第743章 朝圣(2/2)
可他更怕一辈子只做一个能打的保安队长,怕自己明明听见了更高的擂台在召唤,却因为路远、因为危险、因为别人一句“不可能”,就停下来。
他从小到大,最恨的就是“不可能”。
不可能在夏国站住脚。
不可能保护一个小区。
不可能一个人穿过红区。
他一路活到现在,就是为了把这些“不可能”一个一个打碎。
龙超低头看着自己掌心。
那里全是老茧,新伤压着旧伤,血痂裂开又合上。
“怕。”
他说。
年轻人愣了一下。
龙超抬起头,笑了笑,露出一口白牙。
“但是我更想去。”
帐篷外面,最后一缕日光消失了。
有人在路障旁边点起一堆篝火,火光映在公路的碎裂沥青上,一跳一跳的。
龙超望着那团火,搓了搓手上结了痂的伤口。
火光里,他仿佛又看见了拳台。
看见铁笼,看见汗水,看见观众席上晃动的人影,看见裁判举起他的手。
但那都不够。
他想要更高的地方。
想要真正站到这个时代最强者的行列里。
如果世界已经变成了怪物的世界。
那他,就要成为怪物中的怪物。
……
朝着金陵的方向。
龙超不是唯一一个在赶路的人。
国道G320,赣省段。
路肩上每隔几百米就能看见一辆报废的车,要么翻了,要么烧了,铁皮上全是爪痕。

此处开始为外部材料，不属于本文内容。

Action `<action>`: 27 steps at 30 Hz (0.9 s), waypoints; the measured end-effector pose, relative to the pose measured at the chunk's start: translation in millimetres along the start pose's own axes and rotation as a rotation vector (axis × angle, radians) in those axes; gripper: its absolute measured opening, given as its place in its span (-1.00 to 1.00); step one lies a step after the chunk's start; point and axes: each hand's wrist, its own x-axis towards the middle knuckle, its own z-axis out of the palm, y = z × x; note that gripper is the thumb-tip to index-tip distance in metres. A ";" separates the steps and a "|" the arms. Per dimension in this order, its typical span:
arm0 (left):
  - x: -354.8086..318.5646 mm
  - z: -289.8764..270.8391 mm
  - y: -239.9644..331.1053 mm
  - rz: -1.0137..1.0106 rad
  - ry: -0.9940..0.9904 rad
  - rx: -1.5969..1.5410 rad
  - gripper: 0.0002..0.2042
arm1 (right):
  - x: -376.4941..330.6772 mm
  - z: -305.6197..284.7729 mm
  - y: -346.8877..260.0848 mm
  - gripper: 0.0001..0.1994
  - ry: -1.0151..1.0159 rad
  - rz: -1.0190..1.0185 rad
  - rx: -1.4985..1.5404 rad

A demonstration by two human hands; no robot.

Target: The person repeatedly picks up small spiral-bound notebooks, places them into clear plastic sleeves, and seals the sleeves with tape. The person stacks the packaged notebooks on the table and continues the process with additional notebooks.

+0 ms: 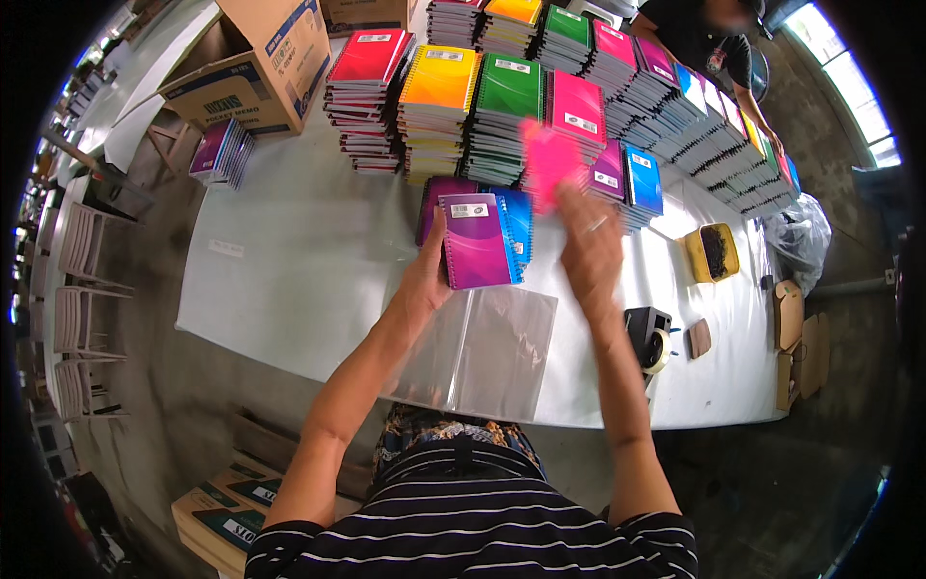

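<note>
My left hand [425,275] is closed on the left edge of a purple spiral notebook [479,253], with a blue spiral notebook [522,217] showing behind its right side. Whether the blue one is also in that hand, I cannot tell. My right hand [591,253], smeared by motion, grips a pink notebook [550,164] in front of the stacks. Clear plastic bags [506,352] lie flat on the table below both hands. Behind the hands rise stacks of spiral notebooks: red [369,56], yellow [439,82], green [511,87] and pink [577,104].
More stacks [690,121] run along the right, where another person's arm [757,114] reaches in. A tape dispenser [646,333], a brown block [699,338] and a yellow container [712,253] sit at right. An open cardboard box [260,77] and small purple stack [220,154] stand at left.
</note>
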 end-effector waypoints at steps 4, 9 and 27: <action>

有几辆车里还坐着人,坐得很端正,只是脑袋没了。
一个背着登山包的中年男人从车边经过时,脚步顿了一下。
继续走。
他身后跟着三个人,两男一女。互相不认识,但走着走着就成了一队。没人提议过结伴,只是方向相同,速度差不多,走了半天以后,彼此之间的距离就自然缩短到了十米以内。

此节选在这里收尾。